US congressmen reject European censorship

Washington is waging a war with Brussels over freedom of speech. More precisely, over the European Commission's authority to regulate speech on social networks owned by American corporations.

Photo: Win McNamee/Getty Images

Photo: Win McNamee/Getty Images

American leaders accuse Europe of not only denying the values of freedom and democracy that both sides of the Atlantic profess to uphold, but also of interfering extraterritorially in American public debate. This objection was most prominently voiced early last year in a speech in Munich by Trump's vice president, JD Vance.

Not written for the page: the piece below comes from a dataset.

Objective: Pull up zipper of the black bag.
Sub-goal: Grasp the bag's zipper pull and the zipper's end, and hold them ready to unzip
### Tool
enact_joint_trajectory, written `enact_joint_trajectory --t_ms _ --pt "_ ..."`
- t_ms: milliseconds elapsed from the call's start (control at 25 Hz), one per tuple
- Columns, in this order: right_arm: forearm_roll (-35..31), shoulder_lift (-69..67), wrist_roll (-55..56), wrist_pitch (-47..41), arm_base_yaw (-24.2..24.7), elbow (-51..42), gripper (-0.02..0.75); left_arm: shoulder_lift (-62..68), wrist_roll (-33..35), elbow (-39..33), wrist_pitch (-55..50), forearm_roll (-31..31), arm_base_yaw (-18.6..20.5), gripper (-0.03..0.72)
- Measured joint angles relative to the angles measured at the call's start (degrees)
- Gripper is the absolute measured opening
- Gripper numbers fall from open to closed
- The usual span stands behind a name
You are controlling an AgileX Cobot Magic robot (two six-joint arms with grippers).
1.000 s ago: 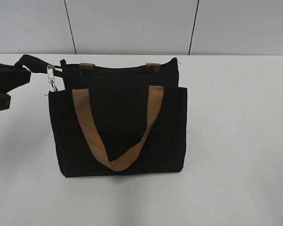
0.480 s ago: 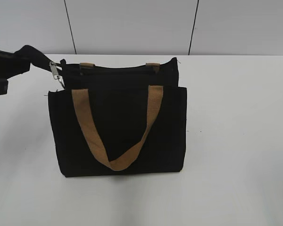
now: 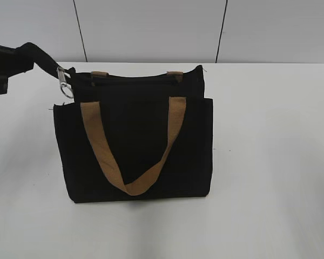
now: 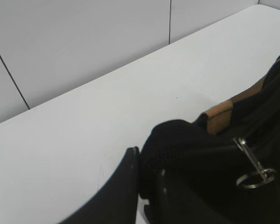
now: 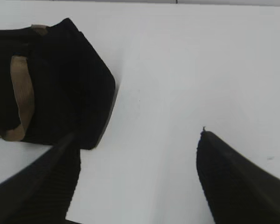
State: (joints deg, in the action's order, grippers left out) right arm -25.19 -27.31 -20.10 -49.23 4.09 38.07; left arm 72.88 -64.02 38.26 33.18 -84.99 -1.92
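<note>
The black bag (image 3: pixel 140 156) stands on the white table with a tan handle (image 3: pixel 97 143) hanging down its front. My left gripper (image 3: pixel 13 62) is at the upper left, shut on a black fabric end that runs from the bag's top left corner. In the left wrist view the jaws (image 4: pixel 147 163) pinch this black fabric. The silver zipper pull with a ring (image 4: pixel 253 164) hangs just beyond them, and shows at the bag's corner (image 3: pixel 63 83). My right gripper (image 5: pixel 137 135) is open and empty above the table, beside the bag's end (image 5: pixel 60 79). It is outside the exterior view.
The white table (image 3: pixel 270 162) lies on every side of the bag. A grey panelled wall (image 3: pixel 151 27) runs along the table's far edge. A tan strap tab (image 4: pixel 219 114) sits on the bag's top edge.
My left gripper has risen and drawn back to the left with the black fabric end. The silver pull and the bag's top left corner have lifted slightly. The bag's body has stayed put.
</note>
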Motion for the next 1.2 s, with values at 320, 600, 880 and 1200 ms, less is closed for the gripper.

At the end of the year, the US State Department imposed visa sanctions on European censors, and now, in early February, the House Judiciary Committee has released a detailed list of what Washington finds objectionable about Brussels.

The report is undoubtedly biased. It is written from the perspective of conservatives facing progressive censorship and from the perspective of Americans who see European bureaucracy as the biggest problem. Regardless, it presents facts that should concern not only American conservatives, but above all every European who cares about freedom of expression.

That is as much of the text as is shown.